Treatment of strawberries from diseases and pests
Preventive treatment - the penultimate stage of work on strawberry beds - is carried out when the temperature drops to an average of +5°C, the leaves have fallen from the trees, and the vegetation has prepared for sleep.
If a gardener has a system of annual spraying of crops with Bordeaux mixture, then berry bushes are not bypassed. Various methods are used to protect against pathogens and pests.
The listed treatments will prevent the spread of infectious agents and increase the immunity of strawberries for better growth and fruiting next summer.
If this season the berry beds have suffered serious damage from pests or diseases, folk remedies are abandoned in favor of potent chemicals or the concentration of Bordeaux mixture is increased to 3%.
When to start preparing for winter by region
In some areas, measures to prepare crops for winter will not differ too much. The timing of certain agrotechnical practices is important.
In outskirts of Moscow
Most of the questions are raised by pruning greenery. As a rule, the foliage is mowed 10-15 days after the end of fruiting. The climate of the Moscow region is moderate; plants still have time to grow green mass by winter if pruning is done in the second half of August. In mid-autumn, they begin selective removal of dried leaves and excess tendrils.
On average, the first frosts in the Moscow region are observed in November. Therefore, they begin to cover the beds in the second half of October.
In the Urals
The region has a cold climate. Since summer lasts a short period, strawberries are not completely pruned. This is due not only to difficult weather conditions, but also to poor bud formation on mown strawberry bushes.
Already in the last days of September frosts begin. In order for the plants to have time to recover before the cold weather, partial removal of leaves is carried out at the end of July. It is impossible to completely avoid removing dry and damaged foliage. Otherwise, the risk of spreading diseases and pests increases.
In Siberia
The transition from summer to winter happens quite quickly. In September the air is already cooling quickly, although there is still not much precipitation falling. Agricultural techniques for growing strawberries in Siberia and the Urals are similar. They begin to remove dried flower stalks and damaged and dried leaves in late July-early August.

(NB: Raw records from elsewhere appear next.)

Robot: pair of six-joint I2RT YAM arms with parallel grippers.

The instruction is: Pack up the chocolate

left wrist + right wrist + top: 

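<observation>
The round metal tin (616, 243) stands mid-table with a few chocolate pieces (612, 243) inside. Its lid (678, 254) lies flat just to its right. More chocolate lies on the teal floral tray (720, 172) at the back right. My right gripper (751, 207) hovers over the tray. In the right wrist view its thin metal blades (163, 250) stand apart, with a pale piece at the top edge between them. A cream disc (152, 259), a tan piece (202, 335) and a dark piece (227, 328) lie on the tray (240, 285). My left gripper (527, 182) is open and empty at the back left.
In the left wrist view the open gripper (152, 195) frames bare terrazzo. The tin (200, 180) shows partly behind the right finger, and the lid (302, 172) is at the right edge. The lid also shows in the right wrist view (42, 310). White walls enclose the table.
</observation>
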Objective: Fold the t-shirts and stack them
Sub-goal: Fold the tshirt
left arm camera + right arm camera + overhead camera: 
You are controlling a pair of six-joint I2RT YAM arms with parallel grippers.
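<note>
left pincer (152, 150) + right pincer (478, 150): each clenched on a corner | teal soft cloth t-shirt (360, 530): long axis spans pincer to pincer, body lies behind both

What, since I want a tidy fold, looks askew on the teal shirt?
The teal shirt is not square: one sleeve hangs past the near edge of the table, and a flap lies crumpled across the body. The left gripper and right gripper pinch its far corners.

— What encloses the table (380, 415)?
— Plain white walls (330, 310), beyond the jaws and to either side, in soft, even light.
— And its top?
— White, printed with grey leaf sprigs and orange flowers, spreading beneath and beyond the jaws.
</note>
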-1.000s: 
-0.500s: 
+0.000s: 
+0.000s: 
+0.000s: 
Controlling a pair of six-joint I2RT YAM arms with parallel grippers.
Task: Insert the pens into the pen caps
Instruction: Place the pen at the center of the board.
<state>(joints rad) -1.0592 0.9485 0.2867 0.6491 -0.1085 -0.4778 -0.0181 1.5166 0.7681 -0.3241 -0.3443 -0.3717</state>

In August, the old mulch is also removed and the beds are covered with a new layer of dry grass. Dried tree bark is often used as mulch, which well protects the root system of plants from frost. In the eastern regions of Siberia, the first snow falls already at the end of September. Therefore, they begin to cover strawberry bushes in the second half of September.
In the Leningrad region
The climate is characterized by long summers and relatively warm autumns. The first frosts are observed in mid-November. Therefore, gardeners often completely mow down strawberries after harvesting, because before the cold weather the bushes have time to grow fresh foliage.
See also: When and how to prune strawberries correctly
Air humidity increases gradually - prolonged rains begin in October, which means that in September the beds are watered 2-3 more times. In early October, individual dried leaves and tendrils are removed. They begin to cover the beds for the winter at the end of October, when the temperature drops to 1-5°C.